Dunque, ho scaricato sia il LiveDVD che la minimal, e con UnetBootin ho realizzato una chiavetta bootable. La inserisco e il sistema parte, fino al momento in cui devo scegliere la mappatura della tastiera. A quel punto i led della tastiera si spengono, non posso selezionare niente. Poco male, penso, cambierò dopo, ma a quel punto non trova più neanche la chiavetta USB e non prosegue nell'installazione, come se il sistema USB si "fermasse". Cosa sta succedendo?

Grazie per l'attenzione.

----------

## pingoo

Ciao, giusto come spunto e non per sminuire l'importanza del dvd di gentoo, ti segnalo che potresti installare gentoo anche da un altro sistema già installato (immagino che tu abbia ancora una partizione con ubuntu) o anche da altra live.

----------

## .:deadhead:.

ciao Jerrino, BENVENUTO!

@Pingoo

credo che non lo possa fare perchè quello è hw nuovo, su un altro PC ha l'installazione.

Ti consiglierei, per quanto possa sembrar un po' antiquato, di fare l'installazione da DVD, così da evitare di impazzire per magari un problema di unetbootin et similia, anche perchè usando un media d'installazione "supportato" permette a te ed a chi ti aiuterà di sapere che la via che stai usando è già stata tentata da molti e quindi è più facile perchè conosciuta darti supporto.

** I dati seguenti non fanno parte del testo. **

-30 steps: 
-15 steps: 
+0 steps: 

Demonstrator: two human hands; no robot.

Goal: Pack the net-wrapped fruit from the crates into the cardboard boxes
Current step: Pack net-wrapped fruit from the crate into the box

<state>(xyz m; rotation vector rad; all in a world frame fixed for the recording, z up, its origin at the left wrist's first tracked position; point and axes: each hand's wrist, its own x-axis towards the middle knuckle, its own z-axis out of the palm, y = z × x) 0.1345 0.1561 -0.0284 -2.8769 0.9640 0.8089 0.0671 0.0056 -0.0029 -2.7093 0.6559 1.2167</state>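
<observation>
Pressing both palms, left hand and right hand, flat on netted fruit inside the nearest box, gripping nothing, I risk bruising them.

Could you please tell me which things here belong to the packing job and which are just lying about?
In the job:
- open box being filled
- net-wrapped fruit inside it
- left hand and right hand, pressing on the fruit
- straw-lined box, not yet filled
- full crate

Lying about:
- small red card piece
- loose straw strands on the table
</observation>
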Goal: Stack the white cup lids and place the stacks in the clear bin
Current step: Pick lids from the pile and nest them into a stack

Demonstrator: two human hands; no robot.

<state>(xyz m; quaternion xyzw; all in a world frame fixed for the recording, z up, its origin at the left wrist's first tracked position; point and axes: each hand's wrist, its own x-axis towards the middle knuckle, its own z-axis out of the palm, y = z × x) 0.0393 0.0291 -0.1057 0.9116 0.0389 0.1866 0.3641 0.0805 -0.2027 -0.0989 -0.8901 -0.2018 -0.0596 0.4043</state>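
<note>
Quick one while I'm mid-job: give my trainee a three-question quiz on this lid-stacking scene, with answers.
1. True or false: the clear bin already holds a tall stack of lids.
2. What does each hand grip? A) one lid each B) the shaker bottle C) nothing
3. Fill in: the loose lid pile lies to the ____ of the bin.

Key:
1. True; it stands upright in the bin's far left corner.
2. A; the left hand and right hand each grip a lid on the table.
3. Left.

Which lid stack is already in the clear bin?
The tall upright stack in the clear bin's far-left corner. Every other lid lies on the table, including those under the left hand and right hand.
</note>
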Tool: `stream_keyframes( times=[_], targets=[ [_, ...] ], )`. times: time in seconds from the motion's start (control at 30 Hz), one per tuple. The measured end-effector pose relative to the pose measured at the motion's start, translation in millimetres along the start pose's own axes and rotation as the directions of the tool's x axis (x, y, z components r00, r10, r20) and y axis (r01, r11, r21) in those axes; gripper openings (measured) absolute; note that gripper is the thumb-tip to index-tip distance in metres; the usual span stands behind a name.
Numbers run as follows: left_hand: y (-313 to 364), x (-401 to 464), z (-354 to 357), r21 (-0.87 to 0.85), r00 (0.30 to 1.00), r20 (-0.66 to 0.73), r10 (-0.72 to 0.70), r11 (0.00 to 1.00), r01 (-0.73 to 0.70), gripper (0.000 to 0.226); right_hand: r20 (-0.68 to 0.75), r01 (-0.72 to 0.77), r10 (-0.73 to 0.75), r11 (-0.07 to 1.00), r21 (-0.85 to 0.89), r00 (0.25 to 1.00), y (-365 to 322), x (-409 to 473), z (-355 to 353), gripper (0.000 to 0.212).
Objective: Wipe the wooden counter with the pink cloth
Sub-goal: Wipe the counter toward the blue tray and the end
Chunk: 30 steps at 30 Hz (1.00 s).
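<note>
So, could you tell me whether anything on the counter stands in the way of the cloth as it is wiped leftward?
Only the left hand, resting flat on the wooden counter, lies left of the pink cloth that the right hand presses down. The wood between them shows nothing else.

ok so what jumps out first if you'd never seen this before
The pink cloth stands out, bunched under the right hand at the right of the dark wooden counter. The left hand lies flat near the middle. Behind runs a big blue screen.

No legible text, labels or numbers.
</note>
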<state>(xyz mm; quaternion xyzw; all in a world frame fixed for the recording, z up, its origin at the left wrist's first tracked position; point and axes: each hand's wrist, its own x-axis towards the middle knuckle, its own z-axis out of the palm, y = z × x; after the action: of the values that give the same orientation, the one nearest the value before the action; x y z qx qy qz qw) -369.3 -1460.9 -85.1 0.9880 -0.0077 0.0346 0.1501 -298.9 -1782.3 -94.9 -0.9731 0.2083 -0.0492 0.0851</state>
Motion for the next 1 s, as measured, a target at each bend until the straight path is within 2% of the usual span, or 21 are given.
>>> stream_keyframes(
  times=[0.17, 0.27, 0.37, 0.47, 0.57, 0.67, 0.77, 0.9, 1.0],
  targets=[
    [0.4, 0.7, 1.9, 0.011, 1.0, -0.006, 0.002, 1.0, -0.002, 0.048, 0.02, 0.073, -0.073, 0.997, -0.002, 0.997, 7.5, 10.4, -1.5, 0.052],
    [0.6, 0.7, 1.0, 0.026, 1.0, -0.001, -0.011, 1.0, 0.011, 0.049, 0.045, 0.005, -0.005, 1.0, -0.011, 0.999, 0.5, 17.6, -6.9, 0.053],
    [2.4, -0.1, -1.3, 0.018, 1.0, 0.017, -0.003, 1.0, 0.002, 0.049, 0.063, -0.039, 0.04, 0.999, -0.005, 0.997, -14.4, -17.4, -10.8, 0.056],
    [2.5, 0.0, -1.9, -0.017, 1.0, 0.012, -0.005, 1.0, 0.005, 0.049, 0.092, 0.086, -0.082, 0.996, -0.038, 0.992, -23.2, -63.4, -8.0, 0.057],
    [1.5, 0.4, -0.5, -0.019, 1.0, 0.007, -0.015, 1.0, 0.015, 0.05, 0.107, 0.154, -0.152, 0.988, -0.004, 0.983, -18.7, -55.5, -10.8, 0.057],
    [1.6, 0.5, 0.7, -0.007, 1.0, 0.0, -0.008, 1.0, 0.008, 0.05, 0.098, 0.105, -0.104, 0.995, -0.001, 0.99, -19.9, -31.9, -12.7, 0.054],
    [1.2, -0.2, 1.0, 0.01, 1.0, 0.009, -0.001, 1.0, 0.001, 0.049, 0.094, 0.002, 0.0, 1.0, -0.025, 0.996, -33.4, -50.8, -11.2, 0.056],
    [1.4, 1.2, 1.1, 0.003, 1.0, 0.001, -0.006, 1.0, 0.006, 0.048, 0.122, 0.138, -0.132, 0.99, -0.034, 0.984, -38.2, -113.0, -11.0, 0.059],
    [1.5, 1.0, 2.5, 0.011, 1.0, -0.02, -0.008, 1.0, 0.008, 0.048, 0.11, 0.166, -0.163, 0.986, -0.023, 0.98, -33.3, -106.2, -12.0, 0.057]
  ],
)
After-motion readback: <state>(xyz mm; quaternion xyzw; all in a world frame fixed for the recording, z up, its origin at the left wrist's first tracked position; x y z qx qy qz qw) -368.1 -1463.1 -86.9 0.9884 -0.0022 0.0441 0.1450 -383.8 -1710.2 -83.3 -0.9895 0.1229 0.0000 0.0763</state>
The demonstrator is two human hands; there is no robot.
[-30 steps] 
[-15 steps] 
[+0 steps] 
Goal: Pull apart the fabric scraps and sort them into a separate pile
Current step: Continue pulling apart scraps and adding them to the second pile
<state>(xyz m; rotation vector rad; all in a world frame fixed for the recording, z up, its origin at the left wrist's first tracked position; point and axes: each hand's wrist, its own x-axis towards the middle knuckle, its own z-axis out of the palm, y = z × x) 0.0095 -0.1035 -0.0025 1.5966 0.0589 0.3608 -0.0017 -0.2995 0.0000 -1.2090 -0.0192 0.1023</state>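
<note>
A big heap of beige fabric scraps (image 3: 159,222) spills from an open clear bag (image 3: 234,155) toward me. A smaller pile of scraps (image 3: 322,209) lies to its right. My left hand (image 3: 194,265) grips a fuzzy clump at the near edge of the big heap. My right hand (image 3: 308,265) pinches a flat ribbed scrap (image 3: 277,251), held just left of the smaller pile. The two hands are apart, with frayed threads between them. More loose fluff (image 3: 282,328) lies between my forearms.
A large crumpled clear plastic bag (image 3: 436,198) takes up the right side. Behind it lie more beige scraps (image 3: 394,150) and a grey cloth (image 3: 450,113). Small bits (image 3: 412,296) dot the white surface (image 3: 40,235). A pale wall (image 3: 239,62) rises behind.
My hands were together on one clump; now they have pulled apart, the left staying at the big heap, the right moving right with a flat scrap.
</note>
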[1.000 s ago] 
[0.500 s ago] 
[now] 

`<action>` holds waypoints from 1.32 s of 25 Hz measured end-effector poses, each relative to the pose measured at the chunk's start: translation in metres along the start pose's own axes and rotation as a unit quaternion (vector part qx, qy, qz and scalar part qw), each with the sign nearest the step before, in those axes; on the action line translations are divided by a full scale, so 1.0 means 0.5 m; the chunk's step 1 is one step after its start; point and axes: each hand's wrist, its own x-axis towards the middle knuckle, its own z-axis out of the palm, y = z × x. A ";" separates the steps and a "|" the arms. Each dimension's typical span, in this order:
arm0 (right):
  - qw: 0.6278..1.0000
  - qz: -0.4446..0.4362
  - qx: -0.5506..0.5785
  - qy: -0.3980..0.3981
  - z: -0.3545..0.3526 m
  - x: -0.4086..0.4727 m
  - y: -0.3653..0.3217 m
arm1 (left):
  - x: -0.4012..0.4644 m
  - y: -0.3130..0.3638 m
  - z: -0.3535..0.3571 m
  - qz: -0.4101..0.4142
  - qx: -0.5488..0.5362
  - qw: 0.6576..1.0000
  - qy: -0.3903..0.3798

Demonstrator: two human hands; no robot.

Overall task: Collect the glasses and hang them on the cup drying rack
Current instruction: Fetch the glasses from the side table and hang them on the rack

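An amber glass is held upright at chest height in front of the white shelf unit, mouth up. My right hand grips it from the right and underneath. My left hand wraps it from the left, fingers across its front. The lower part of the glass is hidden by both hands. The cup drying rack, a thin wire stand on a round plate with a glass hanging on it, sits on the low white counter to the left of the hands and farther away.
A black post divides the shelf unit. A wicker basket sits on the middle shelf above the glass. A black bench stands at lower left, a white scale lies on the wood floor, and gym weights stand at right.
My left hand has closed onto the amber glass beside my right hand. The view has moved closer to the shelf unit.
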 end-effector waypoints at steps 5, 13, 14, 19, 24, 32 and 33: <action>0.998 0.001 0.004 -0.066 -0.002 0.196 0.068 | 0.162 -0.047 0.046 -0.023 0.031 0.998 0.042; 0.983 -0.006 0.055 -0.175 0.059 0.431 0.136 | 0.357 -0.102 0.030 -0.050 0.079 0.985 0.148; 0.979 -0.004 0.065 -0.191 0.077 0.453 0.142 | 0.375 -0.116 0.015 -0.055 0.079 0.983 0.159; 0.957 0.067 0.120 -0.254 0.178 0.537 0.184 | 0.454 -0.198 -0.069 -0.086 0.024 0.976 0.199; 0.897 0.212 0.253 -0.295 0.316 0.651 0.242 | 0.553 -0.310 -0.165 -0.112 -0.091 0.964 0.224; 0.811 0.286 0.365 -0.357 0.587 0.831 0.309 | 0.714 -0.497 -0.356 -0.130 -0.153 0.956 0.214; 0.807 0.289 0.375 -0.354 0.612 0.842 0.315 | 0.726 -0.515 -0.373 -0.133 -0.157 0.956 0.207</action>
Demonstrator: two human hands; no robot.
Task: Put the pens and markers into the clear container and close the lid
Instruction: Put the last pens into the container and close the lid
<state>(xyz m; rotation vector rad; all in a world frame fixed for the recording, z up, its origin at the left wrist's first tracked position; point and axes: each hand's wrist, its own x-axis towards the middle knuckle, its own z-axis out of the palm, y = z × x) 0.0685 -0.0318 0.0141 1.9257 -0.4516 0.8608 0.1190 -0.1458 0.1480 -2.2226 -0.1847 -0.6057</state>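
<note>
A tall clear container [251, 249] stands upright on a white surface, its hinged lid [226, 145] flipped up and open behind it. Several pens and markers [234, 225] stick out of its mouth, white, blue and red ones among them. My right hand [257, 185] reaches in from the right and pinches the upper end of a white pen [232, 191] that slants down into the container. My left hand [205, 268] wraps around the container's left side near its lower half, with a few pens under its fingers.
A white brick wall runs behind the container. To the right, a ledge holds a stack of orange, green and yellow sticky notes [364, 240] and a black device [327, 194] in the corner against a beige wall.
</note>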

facci sapere se fà così anche da DVD.

PS: giusto un'idea: hai verificato l'hash md5 del dvd che hai scaricato? È integro?

----------

## Jerrino

 *.:deadhead:. wrote:*   

> ciao Jerrino, BENVENUTO!
> 
> @Pingoo
> 
> credo che non lo possa fare perchè quello è hw nuovo, su un altro PC ha l'installazione.
> ...

 

Si l'hash è integro, ho provato anche a riscaricare il live DVD e metterlo su un disco, ma il sottosistema USB proprio non va più. Infatti, a differenza dell'installazione da chiavetta, la procedura va avanti dopo la selezione della tastiera, arriva alla schermata di installazione grafica ma non funziona nè tastiera né mouse

----------

## Massimog

prova a fare il chroot da un live cd di una altra distro, tipo Ubuntu

----------

## Jerrino

Allora questa l'ho risolta, ho fatto il boot da SystemRescueCd e sono finalmente riuscito ad installare Gentoo. Il problema credo sia imputabile alla mancanza delle estensioni IOMMU per Amd nel kernel del DVD di gentoo (non posso purtroppo verificare), infatti, disabilitando queste estensioni da BIOS sono riuscito a riprodurre l'errore, e quindi ad andare avanti. Probabilmente l'accoppiamento del mio hardware con il kernel del LiveDVD non va bene.

----------